Cuando algunos abrigábamos la idea de lo dificultoso
que resultaba encontrar ejemplares de “La
novela corta” y de “La novela del
sábado” en librerías de lance, apareció una colección de bolsillo de Emiliano Escolar por los años 80 que
volvió a dar vida a unos escritores que permanecían no ya en el purgatorio de
las letras sino en el fondo de los infiernos, como si aquellos literatos fuesen
inicuos, sin redención posible. Me refiero a Carrere, Zamacois, Retana, Cansinos Asens, Pedro Mata,
Alberto Insúa, Carmen de Burgos, José
Francés..., casi todos ellos clientes de Kursaal,
aquel teatrito de nombre rimbombante y cercano a la madrileña plaza del Carmen
donde actuaban cada noche la Argentinita,
Pastora Imperio, la Bella Belén y la Fornarina. Y alguno de ellos pudo renacer de sus cenizas para alegría de muchos lectores. Pero digo más:
a veces, gusta más la salsa que los caracoles; es decir, algunos prólogos encargados
por el editor resultaron ser más atractivos que el contenido en sí de muchas de
aquellas las novelillas cortas y agridulces. Como ejemplo valga “El raro amor de Gustavo Pinares”, de
José Francés, con prefacio de Rodrigo
Rubio, abaceteño de nación, paralítico, casado con la novelista Rosa Romá y ganador del Premio Planeta de 1965 con “Equipaje de amor para la tierra”, donde
María habla de su Hijo crucificado. Fue también, además
de columnista de ABC, colaborador de Radio Nacional de España, falleciendo en
Madrid en 2007. Rodrígo Rubio, en su
prefacio a la novela corta de José Francés, publicada en 1916, hace un
recorrido literario de la época. “La
colección de prensa Gráfica, un tesoro encontrarla ahora, -cuenta Rubio- con un
precio entre 30 y 50 céntimos ejemplar, y que anunciaba en las contraportadas
productos como el Depilatorio Jovincela,
que extirpaba el vello de raíz, y los Hipofosfitos
Salud, para las mamás que daban teta
a sus nenes", contaba con ilustraciones de Bartolozzi,
Sirio, Echea y Pérez Dolz, con
la excepción del trazo de Penagos,
siempre genial y único”. José Francés, que solía escribir con el seudónimo de Silvio Lago, había publicado sus
primeros cuentos a principios de siglo; en 1903, dos novelitas: “Dos guerras” y “Abrazo mortal”; obtuvo en 1905 un
premio otorgado por la revista Blanco
y Negro por su relato “Alma errante”;
y su sainete “Judith” obtuvo el Premio Nacional de Literatura, aunque
jamás se estrenó en un teatro.
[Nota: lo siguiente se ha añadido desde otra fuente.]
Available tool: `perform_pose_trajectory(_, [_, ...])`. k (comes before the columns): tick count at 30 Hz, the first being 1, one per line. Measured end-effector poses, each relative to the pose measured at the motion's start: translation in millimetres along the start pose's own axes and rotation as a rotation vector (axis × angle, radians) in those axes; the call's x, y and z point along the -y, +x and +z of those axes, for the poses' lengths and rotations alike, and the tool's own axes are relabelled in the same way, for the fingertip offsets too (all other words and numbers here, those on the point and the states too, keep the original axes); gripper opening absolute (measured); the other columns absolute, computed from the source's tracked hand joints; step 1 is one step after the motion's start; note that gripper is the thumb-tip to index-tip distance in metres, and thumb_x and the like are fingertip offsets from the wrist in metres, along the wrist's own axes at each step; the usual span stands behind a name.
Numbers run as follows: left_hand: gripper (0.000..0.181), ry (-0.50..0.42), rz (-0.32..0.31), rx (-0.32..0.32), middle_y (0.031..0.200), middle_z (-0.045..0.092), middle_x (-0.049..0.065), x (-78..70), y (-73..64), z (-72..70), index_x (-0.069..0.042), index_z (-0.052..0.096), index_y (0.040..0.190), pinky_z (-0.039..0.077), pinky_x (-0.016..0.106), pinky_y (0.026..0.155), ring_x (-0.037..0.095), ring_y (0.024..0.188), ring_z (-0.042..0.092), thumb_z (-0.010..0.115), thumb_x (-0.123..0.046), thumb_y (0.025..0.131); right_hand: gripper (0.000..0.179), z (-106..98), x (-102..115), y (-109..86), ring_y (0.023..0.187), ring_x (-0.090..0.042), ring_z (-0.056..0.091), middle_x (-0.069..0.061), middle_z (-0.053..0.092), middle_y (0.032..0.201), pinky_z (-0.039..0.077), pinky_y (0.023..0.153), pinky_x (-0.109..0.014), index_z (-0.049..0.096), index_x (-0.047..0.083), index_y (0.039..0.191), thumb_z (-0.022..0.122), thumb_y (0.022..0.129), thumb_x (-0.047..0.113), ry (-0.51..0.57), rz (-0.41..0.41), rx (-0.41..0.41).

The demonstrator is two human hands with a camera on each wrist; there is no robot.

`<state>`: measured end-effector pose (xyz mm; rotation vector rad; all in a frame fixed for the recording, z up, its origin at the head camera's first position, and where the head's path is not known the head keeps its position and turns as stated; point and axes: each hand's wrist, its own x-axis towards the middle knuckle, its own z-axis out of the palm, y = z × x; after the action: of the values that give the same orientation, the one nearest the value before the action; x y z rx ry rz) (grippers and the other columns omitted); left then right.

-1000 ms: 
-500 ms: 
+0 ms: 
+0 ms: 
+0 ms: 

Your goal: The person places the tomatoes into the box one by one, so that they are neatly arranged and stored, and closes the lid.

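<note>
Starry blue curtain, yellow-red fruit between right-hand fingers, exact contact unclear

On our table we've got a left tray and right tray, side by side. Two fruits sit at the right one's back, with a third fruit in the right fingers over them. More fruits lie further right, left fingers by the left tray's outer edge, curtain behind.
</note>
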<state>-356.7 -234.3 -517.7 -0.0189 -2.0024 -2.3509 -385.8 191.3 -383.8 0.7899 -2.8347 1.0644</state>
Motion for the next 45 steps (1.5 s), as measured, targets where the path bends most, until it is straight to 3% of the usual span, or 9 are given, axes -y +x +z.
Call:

También hizo muchas críticas de arte en la revista
gráfica “La Esfera”. Fue empleado de
Correos por oposición y, además de escritor y crítico de arte, gran amigo de Juan de Contreras y López de Ayala, IX marqués de Lozoya, título concedido
a su antepasado, Luis de Contreras Girón
y Suárez de la Concha, por Carlos II
en 1686. El Hechizado fue un monarca
muy retratado, enfermizo y feo hasta la grosería, que lo único bueno que hizo
en su vida fue evitar que durante la regencia de Mariana de Austria (segunda consorte de Felipe IV, sobrina de éste, hija de Felipe III y prometida desde niña del príncipe Baltasar Carlos, muerto muy joven en Zaragoza, en 1646) se expoliase el
patrimonio histórico (tras la reconstrucción de buena parte de El Escorial después
del incendio de de 1671), evitando que la regente regalase a su hermano Juan Guillermo del Palatinado (coleccionista
compulsivo de obras de Rubens) gran
parte de ese patrimonio. Por resumir, “El raro amor de Gustavo Pinares” gira
en torno a la belleza de un cuadro de Rocío
Montoya, propiedad del marqués de
Urbealmar, que hereda como regalo prometido Gustavo
Pinares a la muerte de aquel noble montañés. La pintura representaba, como digo, a esa burguesa damisela desconocida, obra de Emilio
Sala, alcoyano fallecido en Madrid el 14 de abril de 1910 de una angina de
pecho, y que fue el mismo artista que decoró los techos del Café
de Fornos, el
palacio de Manzanedo, el palacio Anglada, el café Lion d’Or, el palacio de la infanta Isabel y la Cantina
Americana. Pero la pintura se había
vuelto como difuminada, aunque otras veces se transformaba en nítida y fresca,
como recién tomada del caballete. Un día, durante uno de sus paseos apareció
delante de los ojos de Gustavo Pinares una mujer, con el mismo rostro y aspecto
que Rocío Montoya. Su nombre era Lucienne
d’Ermononville y resultó ser la hija ésta. Gustavo Pinares vivió a partir
de entonces una etapa de su vida tormentosa con Lucienne. El relato termina de forma inesperada
al tiempo que se escucha en el exterior de su casa el triste ladrido de un perro.